Despertar
Al despertar, me he hallado en una celda, y poco a poco han ido surgiendo las inevitables preguntas: ¿Dónde estoy? ¿Y por qué aparentemente encerrado? Y, sobre todo, ¿desde cuándo? Miro a mi alrededor y no logro recordar nada. Ni las grises paredes, ni los sombríos rincones, ni los sólidos barrotes.
Pero por más que fuerzo la memoria, no existe un recuerdo anterior a la plaza en calma, al sonido de los tacones sobre la gravilla del sendero, al sacrificio de la rosa; como si mi existencia hubiese comenzado allí y en aquel mismo momento. No obstante, cuando más tarde ha venido el carcelero a traer el desayuno, su presencia me ha resultado enormemente familiar.

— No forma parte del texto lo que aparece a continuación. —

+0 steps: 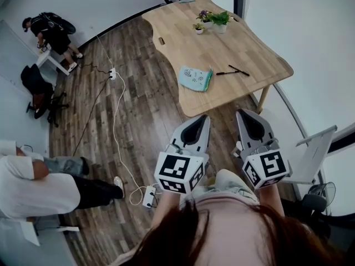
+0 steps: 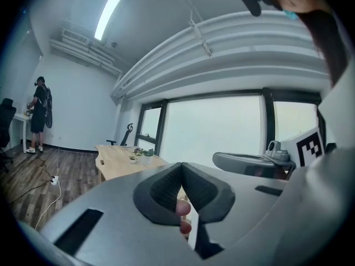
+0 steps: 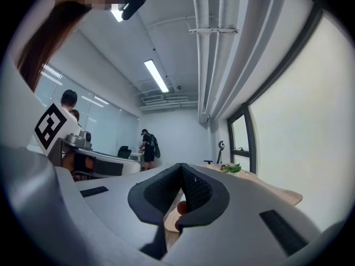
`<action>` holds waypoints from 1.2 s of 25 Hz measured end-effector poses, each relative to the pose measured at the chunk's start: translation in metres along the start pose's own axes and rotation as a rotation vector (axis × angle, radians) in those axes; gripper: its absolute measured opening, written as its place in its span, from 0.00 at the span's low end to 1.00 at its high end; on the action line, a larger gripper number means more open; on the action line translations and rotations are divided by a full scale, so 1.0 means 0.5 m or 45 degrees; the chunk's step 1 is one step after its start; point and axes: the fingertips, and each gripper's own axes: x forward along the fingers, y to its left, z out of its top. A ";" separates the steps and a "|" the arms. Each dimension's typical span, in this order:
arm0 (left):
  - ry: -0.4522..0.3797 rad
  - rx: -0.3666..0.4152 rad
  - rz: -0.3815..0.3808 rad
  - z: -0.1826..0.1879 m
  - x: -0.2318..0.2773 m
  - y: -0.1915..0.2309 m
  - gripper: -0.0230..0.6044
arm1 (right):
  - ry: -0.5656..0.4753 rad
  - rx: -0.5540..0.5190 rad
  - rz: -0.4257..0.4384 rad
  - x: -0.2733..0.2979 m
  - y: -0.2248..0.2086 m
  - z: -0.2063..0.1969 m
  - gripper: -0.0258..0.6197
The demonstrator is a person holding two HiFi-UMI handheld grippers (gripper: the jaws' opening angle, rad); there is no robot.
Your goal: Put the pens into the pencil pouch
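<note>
- The left gripper (image 1: 201, 121), grey with black ribbed pads and a cube of square markers at its back, is being held out in front of the person, pointing towards the table; its jaws are pressing together with nothing between them, as the left gripper view (image 2: 181, 168) shows.
- The right gripper (image 1: 244, 117), of the same build, is hanging just beside it, also aimed at the table; its pads are meeting along their tips and gripping nothing, as seen in the right gripper view (image 3: 181, 168).
- Both grippers are hovering over the dark plank wooden floor (image 1: 138, 110), short of the near edge of the light wooden table (image 1: 244, 43) and well apart from everything on it.
- The pale teal printed fabric pencil pouch (image 1: 195, 78) is lying flat on the table near its front edge.
- The two slim black pens (image 1: 239, 70) are lying on the tabletop to the right of the pouch, close together at a shallow angle, apart from the pouch.
- Small green potted plants in white pots (image 1: 220, 21) are standing at the far end of the table.
- A white cable with a power strip (image 1: 148, 195) is trailing across the floor on the left.
- A person in a white top (image 1: 33, 190) is sitting at the lower left.
</note>
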 end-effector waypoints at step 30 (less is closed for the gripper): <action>0.122 -0.021 0.035 -0.015 0.291 0.173 0.05 | 0.043 -0.139 0.057 0.287 -0.175 -0.045 0.04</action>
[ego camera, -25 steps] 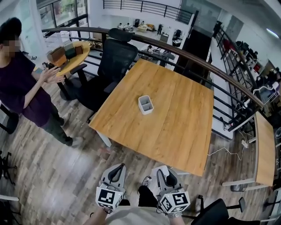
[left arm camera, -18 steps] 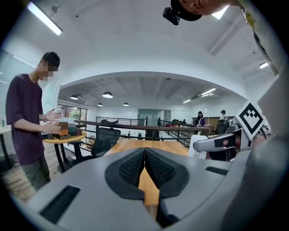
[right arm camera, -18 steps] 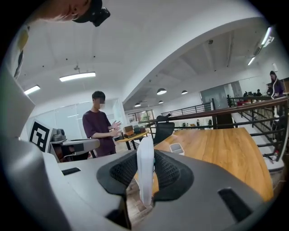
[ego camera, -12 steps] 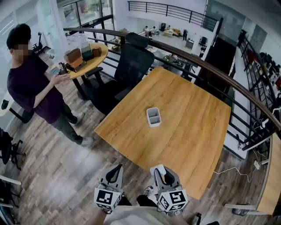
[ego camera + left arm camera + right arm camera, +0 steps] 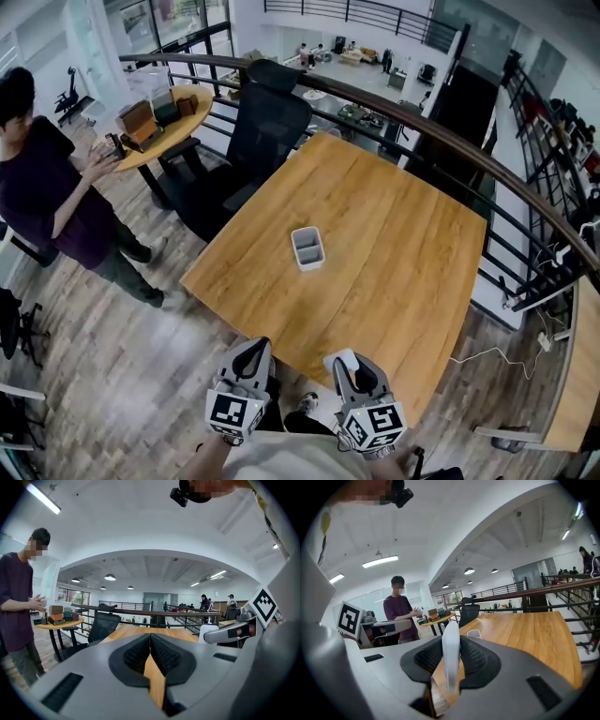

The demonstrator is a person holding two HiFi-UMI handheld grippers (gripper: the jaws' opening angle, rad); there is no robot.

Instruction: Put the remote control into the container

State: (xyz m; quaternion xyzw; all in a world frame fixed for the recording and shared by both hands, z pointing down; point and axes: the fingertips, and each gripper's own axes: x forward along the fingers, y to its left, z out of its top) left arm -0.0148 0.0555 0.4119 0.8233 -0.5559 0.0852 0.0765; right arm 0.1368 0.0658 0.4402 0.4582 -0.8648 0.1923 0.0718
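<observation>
**deskwatcher:** Standing right by the railing here. The right claw point(image 5: 456, 645) is clenched on a slim white plastic remote control point(image 5: 450, 667), gripped edge-on with one end poking out past the jaws. The left claw point(image 5: 150, 641) is squeezed closed on nothing, pads pressed together. Both are held low, off the near corner of the big square wooden desk point(image 5: 403, 262), so the remote is nowhere near its target yet.

**bin_there:** And the container?

**deskwatcher:** It's a small white rectangular container with two compartments point(image 5: 307, 248), sitting alone near the middle of the desk, well apart from both claws. Nothing else is on that desk. A person in a dark purple shirt point(image 5: 47, 197) is off to the left by a round wooden side table point(image 5: 173, 127), not in the way.

**bin_there:** So a reach, then a drop?

**deskwatcher:** That's my read. I'd carry it straight over the near edge and stop above one compartment. Turn the remote so its long axis points down, then lower the free end in before letting go. That cup looks light and the slots look narrow. Come in tilted and I reckon it catches the divider or knocks the thing over. The empty left claw could steady an outer wall.
</observation>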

Su rostro, sus gestos, incluso su voz... todo en él me es conocido, y pienso, con tristeza, que acaso siempre estuve aquí y jamás fui consciente de ello, que siempre fui un prisionero y no conocí el significado del encierro hasta que vi el símbolo de mi libertad caminando con soltura por la plaza, hasta ese fatídico y maravilloso momento en que Ella irrumpió como una intrusa en mi vida sin molestarse siquiera en llamar a la puerta.
Ahora habré de reacostumbrarme a habitar la celda, ese lugar desconocido, pues nunca supe interpretar el sentido exacto de las rejas. Hoy esas rejas son palpables y frías, dolorosas en su metálica impasibilidad, crueles en su inmovilidad que me condena. Consecuencia irrevocable de haber descubierto esta situación, o de tener conciencia de ella, es el deber de luchar con todas mis fuerzas para escapar, cumpliendo de ese modo el código no escrito del recluso. Empeñar la vida y la cordura en alcanzar esa libertad que acaso exista, que tal vez esté esperándome en algún lugar, en alguna plaza de otoño con palomas.